Exercise
Could you count how many lines of the data include "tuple" and answer with the number only?

[Saved data entries]
◆ ◆ ◆ ◆ ◆ ◆ ◆

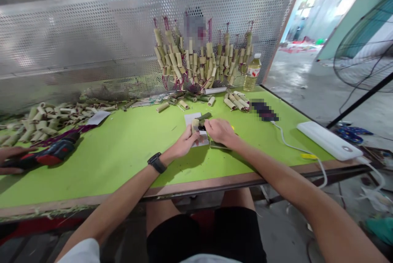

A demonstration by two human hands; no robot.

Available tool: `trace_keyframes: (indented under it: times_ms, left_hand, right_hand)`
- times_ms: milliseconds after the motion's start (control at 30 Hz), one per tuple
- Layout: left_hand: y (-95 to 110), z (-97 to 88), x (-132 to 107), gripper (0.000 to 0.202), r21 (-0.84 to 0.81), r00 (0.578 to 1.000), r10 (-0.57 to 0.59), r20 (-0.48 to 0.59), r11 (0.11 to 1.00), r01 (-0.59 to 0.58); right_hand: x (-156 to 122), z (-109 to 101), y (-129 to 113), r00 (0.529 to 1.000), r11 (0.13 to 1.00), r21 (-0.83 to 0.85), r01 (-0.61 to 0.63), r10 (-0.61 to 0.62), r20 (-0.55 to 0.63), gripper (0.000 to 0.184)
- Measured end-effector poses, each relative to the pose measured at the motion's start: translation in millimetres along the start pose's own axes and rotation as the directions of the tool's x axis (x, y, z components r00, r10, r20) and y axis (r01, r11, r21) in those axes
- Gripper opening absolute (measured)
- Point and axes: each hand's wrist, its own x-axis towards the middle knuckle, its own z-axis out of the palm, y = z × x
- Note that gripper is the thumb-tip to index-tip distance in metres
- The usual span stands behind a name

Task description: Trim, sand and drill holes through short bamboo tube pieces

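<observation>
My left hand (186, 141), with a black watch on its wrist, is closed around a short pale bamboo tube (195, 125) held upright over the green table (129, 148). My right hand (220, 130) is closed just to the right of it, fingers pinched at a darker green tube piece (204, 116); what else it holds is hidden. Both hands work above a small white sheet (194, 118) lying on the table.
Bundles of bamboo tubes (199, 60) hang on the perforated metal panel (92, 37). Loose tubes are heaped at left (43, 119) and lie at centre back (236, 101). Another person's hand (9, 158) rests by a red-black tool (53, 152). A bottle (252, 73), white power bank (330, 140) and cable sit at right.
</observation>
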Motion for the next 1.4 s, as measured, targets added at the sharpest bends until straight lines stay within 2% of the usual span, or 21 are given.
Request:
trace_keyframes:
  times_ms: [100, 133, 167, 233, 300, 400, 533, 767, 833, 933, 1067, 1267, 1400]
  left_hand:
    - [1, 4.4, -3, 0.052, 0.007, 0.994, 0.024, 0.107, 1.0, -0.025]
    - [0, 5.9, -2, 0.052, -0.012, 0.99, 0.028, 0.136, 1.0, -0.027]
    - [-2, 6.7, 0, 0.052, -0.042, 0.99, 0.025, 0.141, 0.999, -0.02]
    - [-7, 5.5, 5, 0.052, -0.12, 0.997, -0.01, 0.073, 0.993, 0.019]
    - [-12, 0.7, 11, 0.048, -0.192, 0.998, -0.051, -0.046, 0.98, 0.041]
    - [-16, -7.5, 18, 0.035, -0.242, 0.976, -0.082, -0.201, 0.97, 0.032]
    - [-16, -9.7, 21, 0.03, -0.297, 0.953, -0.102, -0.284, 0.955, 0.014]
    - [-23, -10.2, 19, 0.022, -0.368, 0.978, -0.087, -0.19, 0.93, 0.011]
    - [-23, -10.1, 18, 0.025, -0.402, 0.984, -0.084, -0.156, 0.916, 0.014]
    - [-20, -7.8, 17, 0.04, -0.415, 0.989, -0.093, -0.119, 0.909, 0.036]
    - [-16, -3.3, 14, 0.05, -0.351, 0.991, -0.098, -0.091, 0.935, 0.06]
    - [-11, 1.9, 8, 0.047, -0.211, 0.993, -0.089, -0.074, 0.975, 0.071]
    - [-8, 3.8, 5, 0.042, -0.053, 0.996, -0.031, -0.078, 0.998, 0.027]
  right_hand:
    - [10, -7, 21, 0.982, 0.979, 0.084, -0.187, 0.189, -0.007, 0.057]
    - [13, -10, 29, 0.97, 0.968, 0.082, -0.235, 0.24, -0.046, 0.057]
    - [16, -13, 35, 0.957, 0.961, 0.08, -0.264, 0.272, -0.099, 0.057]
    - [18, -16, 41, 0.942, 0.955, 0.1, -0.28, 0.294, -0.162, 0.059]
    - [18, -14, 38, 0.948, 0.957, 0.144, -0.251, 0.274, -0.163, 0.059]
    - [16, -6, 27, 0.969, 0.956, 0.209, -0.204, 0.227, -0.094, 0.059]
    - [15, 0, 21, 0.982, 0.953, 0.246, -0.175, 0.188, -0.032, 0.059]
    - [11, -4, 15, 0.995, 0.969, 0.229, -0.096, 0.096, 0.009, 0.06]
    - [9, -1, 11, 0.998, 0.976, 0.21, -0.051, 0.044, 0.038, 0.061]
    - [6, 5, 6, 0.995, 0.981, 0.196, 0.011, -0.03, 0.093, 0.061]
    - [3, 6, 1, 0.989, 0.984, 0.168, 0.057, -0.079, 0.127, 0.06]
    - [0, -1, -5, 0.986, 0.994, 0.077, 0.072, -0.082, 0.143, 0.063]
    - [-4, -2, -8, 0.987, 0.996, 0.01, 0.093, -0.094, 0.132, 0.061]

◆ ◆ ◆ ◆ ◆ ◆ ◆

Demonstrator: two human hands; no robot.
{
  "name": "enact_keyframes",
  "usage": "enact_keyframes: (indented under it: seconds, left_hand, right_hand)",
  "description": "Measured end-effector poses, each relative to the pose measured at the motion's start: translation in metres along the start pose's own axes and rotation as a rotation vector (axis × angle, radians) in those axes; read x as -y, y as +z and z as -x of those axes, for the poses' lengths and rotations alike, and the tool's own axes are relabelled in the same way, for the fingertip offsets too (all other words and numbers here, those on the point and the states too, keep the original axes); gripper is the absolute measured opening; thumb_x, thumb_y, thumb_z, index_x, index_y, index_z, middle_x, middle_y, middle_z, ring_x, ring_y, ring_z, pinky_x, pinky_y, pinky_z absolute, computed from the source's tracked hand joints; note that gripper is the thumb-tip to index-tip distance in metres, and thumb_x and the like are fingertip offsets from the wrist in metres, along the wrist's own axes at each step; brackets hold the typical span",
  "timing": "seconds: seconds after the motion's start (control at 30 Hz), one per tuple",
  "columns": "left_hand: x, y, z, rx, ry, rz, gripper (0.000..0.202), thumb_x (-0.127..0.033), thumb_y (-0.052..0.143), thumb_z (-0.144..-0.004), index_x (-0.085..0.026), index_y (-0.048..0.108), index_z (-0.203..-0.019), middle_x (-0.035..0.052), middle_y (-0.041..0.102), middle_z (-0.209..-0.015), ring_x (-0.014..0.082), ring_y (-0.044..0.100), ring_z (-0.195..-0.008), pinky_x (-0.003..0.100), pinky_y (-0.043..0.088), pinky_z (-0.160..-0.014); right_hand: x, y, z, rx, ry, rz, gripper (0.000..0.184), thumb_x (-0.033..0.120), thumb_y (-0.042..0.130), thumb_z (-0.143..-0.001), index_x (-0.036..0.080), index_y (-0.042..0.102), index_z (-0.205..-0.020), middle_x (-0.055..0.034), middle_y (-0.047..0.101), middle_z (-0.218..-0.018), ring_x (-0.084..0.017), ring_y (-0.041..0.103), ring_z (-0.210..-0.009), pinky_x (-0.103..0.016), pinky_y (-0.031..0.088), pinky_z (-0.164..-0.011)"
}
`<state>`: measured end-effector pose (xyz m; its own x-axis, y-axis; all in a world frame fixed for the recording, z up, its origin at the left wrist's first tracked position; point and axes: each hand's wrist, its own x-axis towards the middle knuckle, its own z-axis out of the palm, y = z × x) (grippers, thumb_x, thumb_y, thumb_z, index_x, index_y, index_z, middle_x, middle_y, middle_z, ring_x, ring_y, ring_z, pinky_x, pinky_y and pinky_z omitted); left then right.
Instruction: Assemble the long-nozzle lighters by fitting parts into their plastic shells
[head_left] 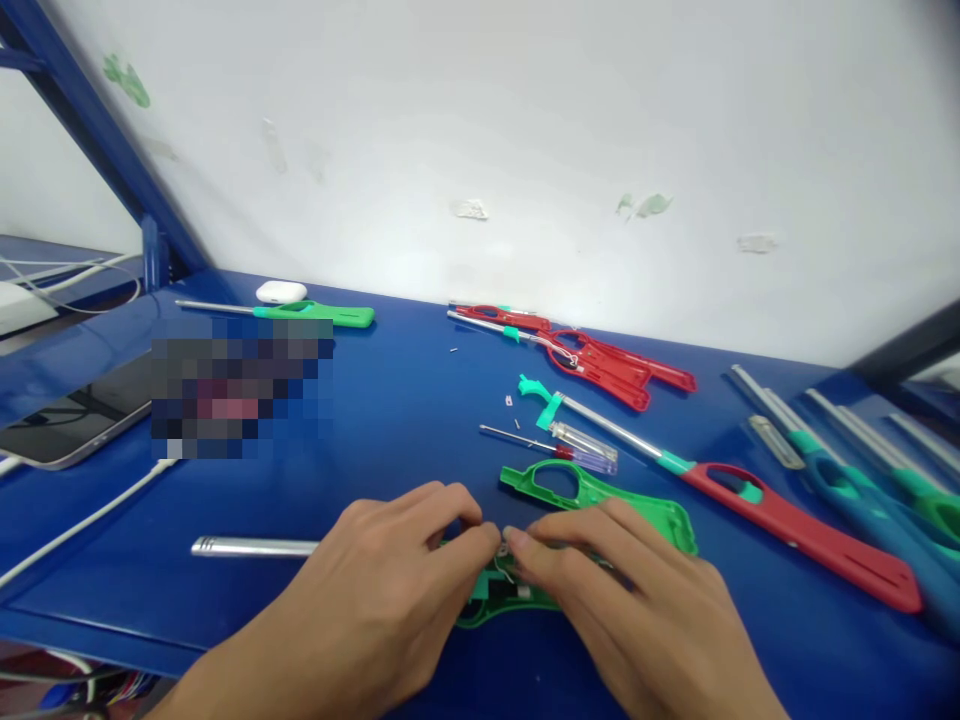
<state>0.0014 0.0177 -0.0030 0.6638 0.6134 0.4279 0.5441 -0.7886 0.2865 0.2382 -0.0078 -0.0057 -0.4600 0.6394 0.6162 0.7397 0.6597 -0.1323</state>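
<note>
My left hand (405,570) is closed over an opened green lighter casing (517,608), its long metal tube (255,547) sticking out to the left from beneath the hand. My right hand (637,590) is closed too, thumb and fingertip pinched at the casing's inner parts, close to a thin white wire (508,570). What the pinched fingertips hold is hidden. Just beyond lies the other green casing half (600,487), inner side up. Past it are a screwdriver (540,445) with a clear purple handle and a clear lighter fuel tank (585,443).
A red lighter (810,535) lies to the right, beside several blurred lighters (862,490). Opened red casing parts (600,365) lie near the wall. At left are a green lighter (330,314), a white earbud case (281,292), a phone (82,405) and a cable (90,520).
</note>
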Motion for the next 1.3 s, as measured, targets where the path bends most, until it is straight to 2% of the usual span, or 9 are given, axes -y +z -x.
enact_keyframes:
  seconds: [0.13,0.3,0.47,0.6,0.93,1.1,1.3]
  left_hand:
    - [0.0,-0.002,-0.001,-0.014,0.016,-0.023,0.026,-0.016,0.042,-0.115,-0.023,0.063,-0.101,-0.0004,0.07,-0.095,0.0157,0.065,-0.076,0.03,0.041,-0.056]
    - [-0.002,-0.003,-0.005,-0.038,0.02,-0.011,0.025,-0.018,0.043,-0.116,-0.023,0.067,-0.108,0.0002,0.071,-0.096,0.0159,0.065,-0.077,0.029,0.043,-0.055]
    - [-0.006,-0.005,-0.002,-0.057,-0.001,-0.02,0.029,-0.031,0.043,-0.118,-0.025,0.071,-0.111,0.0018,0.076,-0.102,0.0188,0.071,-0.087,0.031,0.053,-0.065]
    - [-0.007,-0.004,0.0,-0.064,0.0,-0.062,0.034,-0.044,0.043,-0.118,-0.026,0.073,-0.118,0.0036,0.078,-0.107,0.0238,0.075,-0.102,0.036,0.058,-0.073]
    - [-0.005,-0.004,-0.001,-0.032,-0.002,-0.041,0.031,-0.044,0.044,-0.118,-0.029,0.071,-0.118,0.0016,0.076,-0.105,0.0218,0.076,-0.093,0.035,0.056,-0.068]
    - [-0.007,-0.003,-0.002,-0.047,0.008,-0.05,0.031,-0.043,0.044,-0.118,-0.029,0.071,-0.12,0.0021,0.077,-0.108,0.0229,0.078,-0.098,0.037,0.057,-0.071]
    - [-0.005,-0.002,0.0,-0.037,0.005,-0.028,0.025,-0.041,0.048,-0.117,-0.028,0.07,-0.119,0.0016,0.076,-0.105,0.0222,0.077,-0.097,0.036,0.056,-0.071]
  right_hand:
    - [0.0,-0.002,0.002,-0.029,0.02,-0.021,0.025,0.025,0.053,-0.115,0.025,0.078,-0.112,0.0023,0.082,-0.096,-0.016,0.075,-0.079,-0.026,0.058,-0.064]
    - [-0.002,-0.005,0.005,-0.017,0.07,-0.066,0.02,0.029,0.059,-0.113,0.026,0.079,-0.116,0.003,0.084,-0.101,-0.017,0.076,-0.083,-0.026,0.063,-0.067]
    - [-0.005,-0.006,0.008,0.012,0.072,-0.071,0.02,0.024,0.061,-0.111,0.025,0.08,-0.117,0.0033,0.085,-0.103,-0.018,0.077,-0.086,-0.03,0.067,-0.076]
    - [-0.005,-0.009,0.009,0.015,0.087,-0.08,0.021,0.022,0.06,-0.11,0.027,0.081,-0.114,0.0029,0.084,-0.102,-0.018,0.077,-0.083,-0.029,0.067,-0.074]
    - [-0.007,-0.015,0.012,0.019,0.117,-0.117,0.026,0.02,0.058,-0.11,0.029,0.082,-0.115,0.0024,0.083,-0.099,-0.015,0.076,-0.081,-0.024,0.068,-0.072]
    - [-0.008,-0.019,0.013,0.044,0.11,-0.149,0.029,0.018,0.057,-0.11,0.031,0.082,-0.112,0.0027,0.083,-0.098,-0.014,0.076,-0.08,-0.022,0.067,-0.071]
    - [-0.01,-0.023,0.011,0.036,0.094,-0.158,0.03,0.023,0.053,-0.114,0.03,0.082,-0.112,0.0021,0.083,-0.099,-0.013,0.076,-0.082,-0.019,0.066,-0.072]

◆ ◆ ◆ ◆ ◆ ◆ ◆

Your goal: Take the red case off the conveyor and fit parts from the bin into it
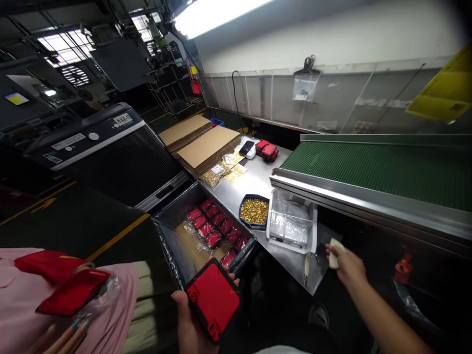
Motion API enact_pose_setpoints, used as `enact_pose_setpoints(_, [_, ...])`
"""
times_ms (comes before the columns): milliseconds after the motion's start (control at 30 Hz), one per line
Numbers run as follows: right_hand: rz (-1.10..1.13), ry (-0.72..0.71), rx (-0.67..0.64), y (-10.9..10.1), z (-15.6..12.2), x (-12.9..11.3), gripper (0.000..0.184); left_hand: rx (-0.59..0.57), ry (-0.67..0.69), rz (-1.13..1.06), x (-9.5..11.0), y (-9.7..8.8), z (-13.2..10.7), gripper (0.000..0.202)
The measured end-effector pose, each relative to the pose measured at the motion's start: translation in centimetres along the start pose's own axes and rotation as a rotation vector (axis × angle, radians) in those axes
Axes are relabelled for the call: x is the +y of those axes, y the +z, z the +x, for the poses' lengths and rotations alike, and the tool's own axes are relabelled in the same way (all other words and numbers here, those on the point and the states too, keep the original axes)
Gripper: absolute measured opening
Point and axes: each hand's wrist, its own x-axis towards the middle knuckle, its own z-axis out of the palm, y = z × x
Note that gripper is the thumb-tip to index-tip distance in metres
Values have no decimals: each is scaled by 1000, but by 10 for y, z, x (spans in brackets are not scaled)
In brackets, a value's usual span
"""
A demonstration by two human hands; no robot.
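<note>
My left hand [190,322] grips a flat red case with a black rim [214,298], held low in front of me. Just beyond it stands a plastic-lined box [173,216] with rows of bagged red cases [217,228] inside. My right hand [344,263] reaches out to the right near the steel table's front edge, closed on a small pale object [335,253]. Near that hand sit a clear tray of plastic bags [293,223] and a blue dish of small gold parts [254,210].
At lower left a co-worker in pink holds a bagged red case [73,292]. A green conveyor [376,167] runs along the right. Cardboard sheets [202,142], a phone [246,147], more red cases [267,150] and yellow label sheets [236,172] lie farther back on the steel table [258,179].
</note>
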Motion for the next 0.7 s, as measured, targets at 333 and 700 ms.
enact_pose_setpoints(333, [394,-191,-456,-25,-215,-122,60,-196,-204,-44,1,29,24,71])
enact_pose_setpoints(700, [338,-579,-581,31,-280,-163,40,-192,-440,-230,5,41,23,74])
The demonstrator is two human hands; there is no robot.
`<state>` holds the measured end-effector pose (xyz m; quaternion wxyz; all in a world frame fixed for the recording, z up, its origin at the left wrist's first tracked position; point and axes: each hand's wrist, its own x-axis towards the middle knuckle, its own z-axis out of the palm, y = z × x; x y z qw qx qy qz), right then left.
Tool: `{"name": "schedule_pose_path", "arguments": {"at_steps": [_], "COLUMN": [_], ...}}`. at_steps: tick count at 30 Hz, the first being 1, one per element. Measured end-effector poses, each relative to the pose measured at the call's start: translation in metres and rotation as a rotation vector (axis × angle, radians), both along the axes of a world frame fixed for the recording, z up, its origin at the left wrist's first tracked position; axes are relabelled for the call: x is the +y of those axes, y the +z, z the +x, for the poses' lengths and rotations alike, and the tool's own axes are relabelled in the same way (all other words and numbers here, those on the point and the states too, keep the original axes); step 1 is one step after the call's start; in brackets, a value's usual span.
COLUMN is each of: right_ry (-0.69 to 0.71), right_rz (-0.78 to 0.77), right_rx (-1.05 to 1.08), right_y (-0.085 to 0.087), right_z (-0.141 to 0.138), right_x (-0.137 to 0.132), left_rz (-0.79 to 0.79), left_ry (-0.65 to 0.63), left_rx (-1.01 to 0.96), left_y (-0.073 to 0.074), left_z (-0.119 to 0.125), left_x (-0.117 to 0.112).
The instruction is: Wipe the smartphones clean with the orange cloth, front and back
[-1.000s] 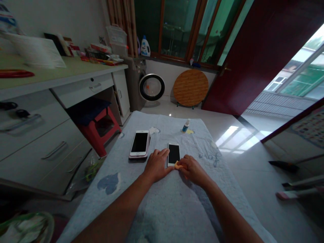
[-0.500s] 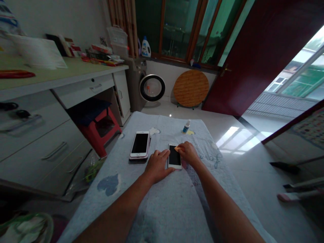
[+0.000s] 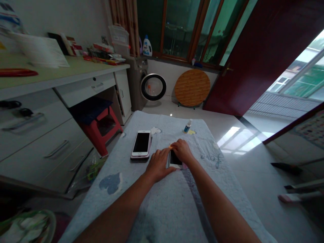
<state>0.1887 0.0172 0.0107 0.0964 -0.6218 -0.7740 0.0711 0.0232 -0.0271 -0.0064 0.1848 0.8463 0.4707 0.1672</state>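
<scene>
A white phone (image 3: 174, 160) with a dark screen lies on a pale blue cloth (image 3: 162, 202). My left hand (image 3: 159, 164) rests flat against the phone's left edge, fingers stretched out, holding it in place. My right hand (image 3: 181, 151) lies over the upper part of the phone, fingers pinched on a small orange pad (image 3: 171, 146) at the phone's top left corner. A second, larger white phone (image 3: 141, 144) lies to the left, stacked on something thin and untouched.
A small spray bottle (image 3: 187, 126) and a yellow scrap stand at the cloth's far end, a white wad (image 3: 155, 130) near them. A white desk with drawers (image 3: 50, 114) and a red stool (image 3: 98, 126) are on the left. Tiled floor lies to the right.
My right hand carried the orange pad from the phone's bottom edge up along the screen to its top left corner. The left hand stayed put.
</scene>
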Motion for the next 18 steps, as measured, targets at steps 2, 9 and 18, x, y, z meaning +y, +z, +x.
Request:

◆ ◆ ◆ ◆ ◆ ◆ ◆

Exercise response
2